Simon Li, Chief Business Officer of French health technology startup Al-Stroke. (Photo: Wang Mingjie/China Daily)
A prime example of French-China cooperation in artificial intelligence (AI), AI Stroke is the world’s most urgent medical challenge, stroke detection, and the fast-growing French health technology startup that tackles one of the worlds.
At the heart of AI-Stroke’s strategy is to deepen collaboration with Chinese healthcare institutions, researchers and health investors. China has the largest number of stroke cases worldwide and is an essential partner for innovation, testing and deployment.
AI-Stroke specializes in using AI to detect strokes in the early stages. This is a critical few minutes before a patient arrives at the hospital. The technology is based on the internationally recognized high-speed protocols (face, arm, voice, time) that AI-Stroke is digitizing using computer vision and voice analysis. The software recognizes facial paralysis, arm motor dysfunction, and voice difficulty via a simple mobile app or camera, and can make a preliminary diagnosis within 2 minutes.
Simon Lee, the company’s chief business officer, believes China is not just a strategic market, but a key partner. “Strokes are now the number one issue for the health of Chinese citizens,” Lee said. “China has the largest number of stroke cases in the world, especially as the population ages. For us, it is a priority market in both volume and urgency.”
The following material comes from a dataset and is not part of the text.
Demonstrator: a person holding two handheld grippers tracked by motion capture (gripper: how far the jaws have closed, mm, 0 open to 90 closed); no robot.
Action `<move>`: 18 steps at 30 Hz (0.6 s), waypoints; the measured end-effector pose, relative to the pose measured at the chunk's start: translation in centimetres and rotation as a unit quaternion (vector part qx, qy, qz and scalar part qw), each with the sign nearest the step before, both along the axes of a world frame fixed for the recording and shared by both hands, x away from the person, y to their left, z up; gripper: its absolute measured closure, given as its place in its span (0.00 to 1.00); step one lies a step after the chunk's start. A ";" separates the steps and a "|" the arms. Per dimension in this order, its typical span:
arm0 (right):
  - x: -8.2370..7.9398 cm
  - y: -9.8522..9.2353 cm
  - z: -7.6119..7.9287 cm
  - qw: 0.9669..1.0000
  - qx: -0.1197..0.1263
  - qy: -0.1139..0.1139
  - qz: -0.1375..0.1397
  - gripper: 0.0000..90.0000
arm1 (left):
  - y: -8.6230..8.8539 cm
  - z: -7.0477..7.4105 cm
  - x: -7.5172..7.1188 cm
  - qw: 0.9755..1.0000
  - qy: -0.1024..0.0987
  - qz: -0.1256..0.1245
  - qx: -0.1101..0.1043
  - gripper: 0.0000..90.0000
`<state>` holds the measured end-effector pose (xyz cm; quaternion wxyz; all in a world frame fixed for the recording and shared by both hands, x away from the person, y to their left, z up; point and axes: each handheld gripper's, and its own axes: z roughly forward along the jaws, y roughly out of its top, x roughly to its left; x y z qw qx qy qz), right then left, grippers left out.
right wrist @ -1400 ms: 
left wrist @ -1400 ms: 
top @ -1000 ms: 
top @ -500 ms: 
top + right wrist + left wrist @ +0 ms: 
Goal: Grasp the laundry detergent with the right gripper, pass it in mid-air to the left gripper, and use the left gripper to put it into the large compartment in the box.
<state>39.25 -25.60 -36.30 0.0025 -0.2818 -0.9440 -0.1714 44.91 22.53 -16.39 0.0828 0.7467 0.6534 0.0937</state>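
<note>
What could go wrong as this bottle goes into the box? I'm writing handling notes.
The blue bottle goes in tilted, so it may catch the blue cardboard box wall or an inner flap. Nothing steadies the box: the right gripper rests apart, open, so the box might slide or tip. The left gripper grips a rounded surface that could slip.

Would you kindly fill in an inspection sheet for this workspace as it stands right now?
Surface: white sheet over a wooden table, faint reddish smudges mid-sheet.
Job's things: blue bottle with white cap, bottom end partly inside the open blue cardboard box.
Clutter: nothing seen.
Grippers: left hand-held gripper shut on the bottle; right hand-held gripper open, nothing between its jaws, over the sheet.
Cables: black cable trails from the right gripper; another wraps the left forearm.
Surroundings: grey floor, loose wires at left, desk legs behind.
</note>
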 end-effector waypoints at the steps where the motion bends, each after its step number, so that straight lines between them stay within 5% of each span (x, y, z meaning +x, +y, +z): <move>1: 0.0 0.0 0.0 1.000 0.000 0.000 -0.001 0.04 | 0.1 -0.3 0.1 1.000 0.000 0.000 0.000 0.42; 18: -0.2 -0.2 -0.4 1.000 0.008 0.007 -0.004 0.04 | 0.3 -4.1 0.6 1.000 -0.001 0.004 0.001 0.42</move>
According to data presented by AI-Stroke at the Vivedch conference in Paris, China records 3 million new stroke cases each year, with over 17 million stroke survivors living there. Strokes are the main cause of death and disability in the country, and the burden on the healthcare system is enormous. These numbers make China the most important global market for any stroke-related medical solution.
Born in China and educated in France and the US, Li joined startups and led global business development. His background allows him to bridge the cultural, regulatory and commercial gaps between the East and West. “The company was founded by the founders of France, a serial entrepreneur and engineer,” he explained. “When technology is ready to commercialize, they realised they needed someone with knowledge of the Chinese market and healthcare system. That’s what I came.”
Li explained that AI-Stroke’s ambitions in China are commercial and collaborative. On the commercial side, they believe there is great potential when deploying apps across China’s ambulance systems. International studies suggest that up to a third of stroke cases are not recognized during emergency transport. The technology can also help stroke survivors face a 13% chance of recurrence within a year by enabling home surveillance and early detection.
The startup is actively involved with Chinese healthcare institutions, including top hospitals such as Tiantan Hospital in Beijing and Hudang University in Shanghai, creating localized databases and adapting AI to the Chinese demographics. “So far, our AI is primarily trained on European data,” Li said. “We are currently working to build a dataset of patients in China, so the solution works equally well for local users.”
Li emphasized that this collaboration is about expertise and not just data. “We want to lead us to the best Chinese neurologists,” he said. “We also hope to work with Chinese AI engineers and raise capital from local investors. It’s a complete circle collaboration.”
He also noted that China’s pro-policy environment will further strengthen cases of expansion. Under the Healthy China 2030 initiative, stroke prevention and faster diagnosis are defined as national priorities. “The government is giving a lot of support in terms of how to reduce misdiagnosis, accelerate triage and enable access to care in rural and low-resource settings,” Li said.
When global competition in AI is growing, AI-Stroke considers international cooperation essential. “AI is the business of data,” Li said. “If countries work alone, no one will help. If they train with just one demographic, the solution is not generalized. We need AI that can help everyone, across languages, ethnicities, and systems.”